Kharbatha Bani Harith () is a Palestinian town in the central West Bank, located 15 kilometers west of Ramallah in the Ramallah and al-Bireh Governorate. The name of the town is probably a corruption of Khirbat Bani Harith ("the ruins of the sons of Harith"). According to the Palestinian Central Bureau of Statistics, the town had a population of 2,846.  It has a total land area of 7,120 dunams.

Location
Kharbatha Bani Harith is located   west of Ramallah. It is bordered by Ras Karkar to the east, Al-Itihad   to the north, Deir Qaddis  to the north and  west, and Bil’in and Kafr Ni’ma  to the south.

History
Pottery sherds from  Iron Age II,  Persian, Byzantine, Byzantine/Umayyad and Mamluk era have been found here.

Ottoman era
Kharbatha Bani Harith was incorporated into the Ottoman Empire in 1517 with all of Palestine, and in 1596 it appeared under the name of Harabta in the  tax registers, being in the nahiya ("subdistrict") of Ramla, which was under the administration of the liwa ("district") of Gaza. It had a population of 29 Muslims and 4 Christian households. They paid a fixed tax-rate of 25% on agricultural products, including wheat, barley, summer crops, vineyards, fruit trees, goats and beehives, in addition to occasional revenues; a total of 2,200 Akçe. All of the revenues went to a Waqf.

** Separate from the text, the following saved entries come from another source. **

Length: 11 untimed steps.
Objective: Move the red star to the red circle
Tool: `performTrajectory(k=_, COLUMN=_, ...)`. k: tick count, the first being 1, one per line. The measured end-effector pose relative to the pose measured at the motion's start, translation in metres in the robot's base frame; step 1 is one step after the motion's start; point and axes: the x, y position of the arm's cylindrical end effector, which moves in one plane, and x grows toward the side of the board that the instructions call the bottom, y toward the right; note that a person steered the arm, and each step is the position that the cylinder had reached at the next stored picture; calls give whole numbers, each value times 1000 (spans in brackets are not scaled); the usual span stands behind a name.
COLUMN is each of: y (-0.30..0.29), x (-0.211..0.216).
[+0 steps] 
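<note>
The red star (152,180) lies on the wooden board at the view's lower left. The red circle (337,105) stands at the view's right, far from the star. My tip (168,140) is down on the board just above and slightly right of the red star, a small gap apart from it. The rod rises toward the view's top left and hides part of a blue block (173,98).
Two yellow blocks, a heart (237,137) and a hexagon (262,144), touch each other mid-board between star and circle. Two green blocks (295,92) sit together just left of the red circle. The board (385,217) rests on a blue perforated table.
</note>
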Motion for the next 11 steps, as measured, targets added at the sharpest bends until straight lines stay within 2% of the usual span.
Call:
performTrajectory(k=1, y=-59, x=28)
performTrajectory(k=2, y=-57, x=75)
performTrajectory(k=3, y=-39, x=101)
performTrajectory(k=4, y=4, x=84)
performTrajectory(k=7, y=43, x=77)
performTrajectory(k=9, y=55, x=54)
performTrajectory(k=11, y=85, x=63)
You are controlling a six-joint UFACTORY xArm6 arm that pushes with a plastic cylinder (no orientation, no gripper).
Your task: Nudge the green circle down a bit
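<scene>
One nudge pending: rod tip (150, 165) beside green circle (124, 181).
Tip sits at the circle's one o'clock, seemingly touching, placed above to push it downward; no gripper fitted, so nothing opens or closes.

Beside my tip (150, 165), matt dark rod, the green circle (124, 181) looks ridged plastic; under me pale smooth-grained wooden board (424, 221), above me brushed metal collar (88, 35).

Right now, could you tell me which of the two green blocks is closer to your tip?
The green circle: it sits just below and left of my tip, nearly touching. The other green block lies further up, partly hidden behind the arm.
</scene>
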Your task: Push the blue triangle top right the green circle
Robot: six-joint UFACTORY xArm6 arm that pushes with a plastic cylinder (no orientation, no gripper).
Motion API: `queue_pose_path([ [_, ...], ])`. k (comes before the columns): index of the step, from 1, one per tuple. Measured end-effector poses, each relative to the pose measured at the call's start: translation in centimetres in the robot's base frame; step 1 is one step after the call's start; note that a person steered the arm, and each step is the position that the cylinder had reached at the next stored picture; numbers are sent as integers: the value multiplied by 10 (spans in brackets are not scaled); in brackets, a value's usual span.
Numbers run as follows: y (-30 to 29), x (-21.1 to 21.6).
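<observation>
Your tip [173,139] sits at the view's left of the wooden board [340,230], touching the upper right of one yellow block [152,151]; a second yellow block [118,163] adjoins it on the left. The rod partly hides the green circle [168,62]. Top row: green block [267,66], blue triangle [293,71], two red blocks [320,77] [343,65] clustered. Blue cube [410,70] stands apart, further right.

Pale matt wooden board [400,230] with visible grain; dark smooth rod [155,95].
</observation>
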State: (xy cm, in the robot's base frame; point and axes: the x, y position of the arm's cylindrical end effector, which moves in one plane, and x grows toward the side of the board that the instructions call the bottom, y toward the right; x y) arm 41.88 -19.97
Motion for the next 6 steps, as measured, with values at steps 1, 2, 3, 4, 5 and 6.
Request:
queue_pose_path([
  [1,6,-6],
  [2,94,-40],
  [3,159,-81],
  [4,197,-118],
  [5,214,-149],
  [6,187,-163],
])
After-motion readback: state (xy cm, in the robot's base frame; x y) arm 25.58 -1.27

In 1870, Victor Guérin found the village to have about 200 inhabitants. He also noted the remains of a church,  which has been dated to the Byzantine era.

In 1882, the PEF's Survey of Western Palestine described the village, called Khurbetha Ibn Harith, as being of medium size, with a well on the west, "standing on high ground among the olive trees."

British Mandate era
In the 1922 census of Palestine, conducted by the British Mandate authorities, Kharbata had a population of 338 inhabitants, all Muslim. In the 1931 census it had increased to a  population of 469, still all Muslim, in 102 inhabited houses.

In the 1945 statistics the population of Kharbata was 650, all Muslims, who owned 7,120 dunams of land according to an official land and population survey. 2,788 dunams were plantations and irrigable land, 591 used for cereals, while 9 dunams were built-up (urban) land.

Jordanian era
In the wake of the 1948 Arab–Israeli War, and after the 1949 Armistice Agreements, Kharbatha Bani Harith came under Jordanian rule.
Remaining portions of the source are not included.